**WHAT THE EXERCISE ASKS**
Give back the data below word for word. Any image in it should be left out.

**COLLECTED DATA**

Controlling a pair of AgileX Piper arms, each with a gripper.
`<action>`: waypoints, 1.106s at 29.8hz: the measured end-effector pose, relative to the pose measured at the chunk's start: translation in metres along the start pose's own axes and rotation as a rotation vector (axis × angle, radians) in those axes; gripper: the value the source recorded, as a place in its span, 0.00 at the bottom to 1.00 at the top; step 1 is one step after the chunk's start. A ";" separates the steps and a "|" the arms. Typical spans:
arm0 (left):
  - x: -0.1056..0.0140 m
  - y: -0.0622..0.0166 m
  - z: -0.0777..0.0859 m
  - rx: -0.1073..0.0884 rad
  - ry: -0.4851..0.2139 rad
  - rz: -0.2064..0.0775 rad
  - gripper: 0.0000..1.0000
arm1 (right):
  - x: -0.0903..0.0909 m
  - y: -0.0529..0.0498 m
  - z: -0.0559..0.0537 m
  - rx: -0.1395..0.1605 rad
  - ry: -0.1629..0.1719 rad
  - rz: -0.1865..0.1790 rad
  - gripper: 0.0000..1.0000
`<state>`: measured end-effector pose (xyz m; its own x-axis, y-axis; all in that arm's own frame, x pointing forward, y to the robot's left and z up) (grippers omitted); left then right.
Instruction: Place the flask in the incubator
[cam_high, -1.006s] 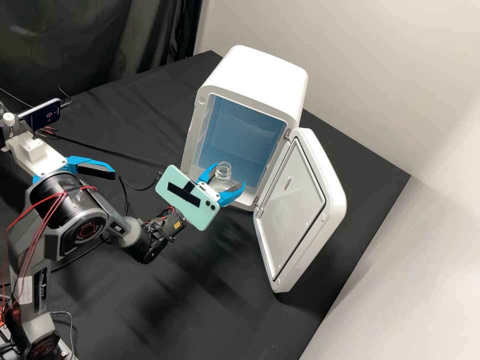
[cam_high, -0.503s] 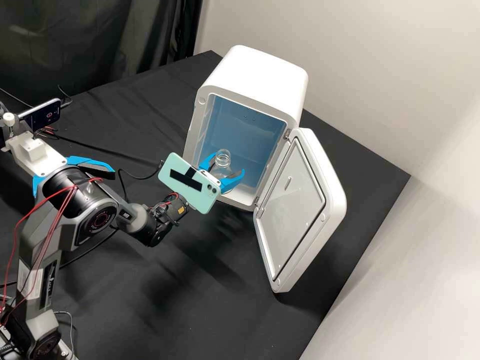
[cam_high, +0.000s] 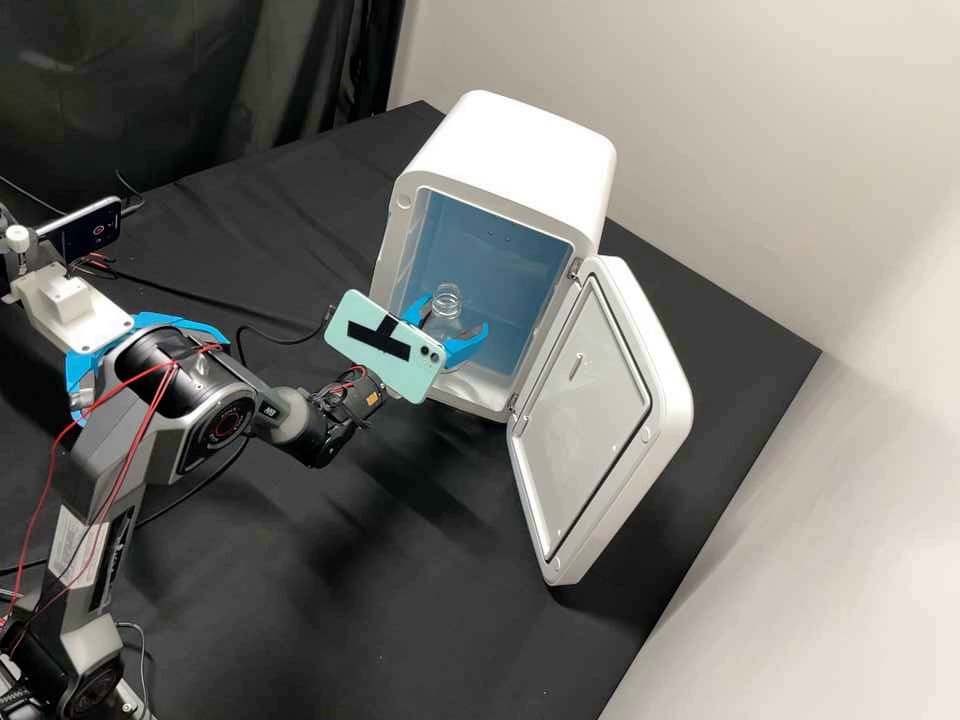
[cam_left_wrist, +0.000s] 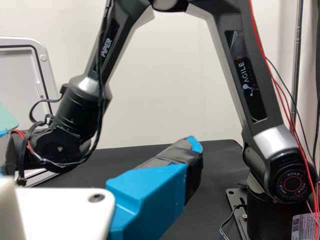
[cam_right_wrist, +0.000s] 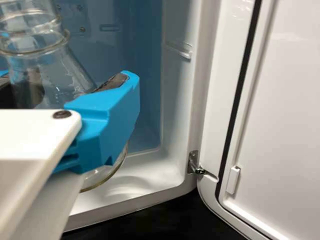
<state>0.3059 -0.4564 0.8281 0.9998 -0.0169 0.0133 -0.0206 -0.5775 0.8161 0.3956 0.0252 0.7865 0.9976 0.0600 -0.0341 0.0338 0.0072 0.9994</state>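
The right hand (cam_high: 446, 328) has its two blue fingers (cam_right_wrist: 107, 117) closed on the lower body of the glass flask (cam_right_wrist: 37, 60), holding it just inside the mouth of the white incubator (cam_high: 520, 150), low over the floor near the front lip. Let go with the base over that lip and I reckon it tips out onto the tabletop (cam_high: 400, 560); glass may also slip. The flask stands upright, long axis vertical, neck up.

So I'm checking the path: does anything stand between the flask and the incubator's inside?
Nothing visible does. The incubator has its door open, and the flask, held by the right gripper, is at the opening over the front lip.
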 end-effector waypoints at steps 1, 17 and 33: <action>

**EXERCISE RESULT**
Controlling a pair of AgileX Piper arms, each with a gripper.
`<action>`: waypoints, 1.106s at 29.8hz: the measured end-effector pose, relative to the pose measured at the chunk's start: translation in metres along the start pose's own axes and rotation as a rotation vector (axis × angle, radians) in those axes; gripper: the value the source recorded, as a place in its span, 0.00 at the bottom to 1.00 at the top; step 1 is one step after the chunk's start. A ";" separates the steps and a "|" the arms. Typical spans:
arm0 (left):
  - x: -0.1056..0.0140 m
  - y: -0.0622..0.0166 m
  - z: -0.0777..0.0859 m
  - rx: -0.1073..0.0884 rad
  - ry: -0.4851..0.2139 rad
  - rz: -0.2064..0.0775 rad
  - gripper: 0.0000..1.0000
arm1 (right):
  - x: -0.0903..0.0909 m
  - y: -0.0529..0.0498 m
  - z: -0.0559..0.0537 m
  - rx: -0.1395..0.1605 rad
  - ry: -0.1629..0.1719 rad
  - rz: -0.1865..0.1790 rad
  - gripper: 0.0000..1.0000
`<state>`: measured end-effector pose (xyz m; its own x-axis, y-axis; all in that arm's own frame, x pointing forward, y to the robot's left and z up) (grippers omitted); left then right.
Instruction: Place the flask in the incubator
[cam_high, -1.006s] 
[cam_high, -0.503s] 
[cam_high, +0.000s] 
[cam_left_wrist, +0.000s] 
[cam_right_wrist, +0.000s] 
<state>0.3059 -0.4564 0.8281 0.9998 -0.0169 0.0133 -0.0206 -0.5775 0.8161 0.3956 0.0252 0.7865 0.9976 0.0600 -0.0341 0.0338 0.0072 0.9994</state>
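The right hand (cam_high: 446, 328) has its two blue fingers (cam_right_wrist: 107, 117) closed on the lower body of the glass flask (cam_right_wrist: 37, 60), holding it just inside the mouth of the white incubator (cam_high: 520, 150), low over the floor near the front lip. Let go with the base over that lip and I reckon it tips out onto the tabletop (cam_high: 400, 560); glass may also slip. The flask stands upright, long axis vertical, neck up.

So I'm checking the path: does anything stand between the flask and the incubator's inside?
Nothing visible does. The incubator has its door open, and the flask, held by the right gripper, is at the opening over the front lip.
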 end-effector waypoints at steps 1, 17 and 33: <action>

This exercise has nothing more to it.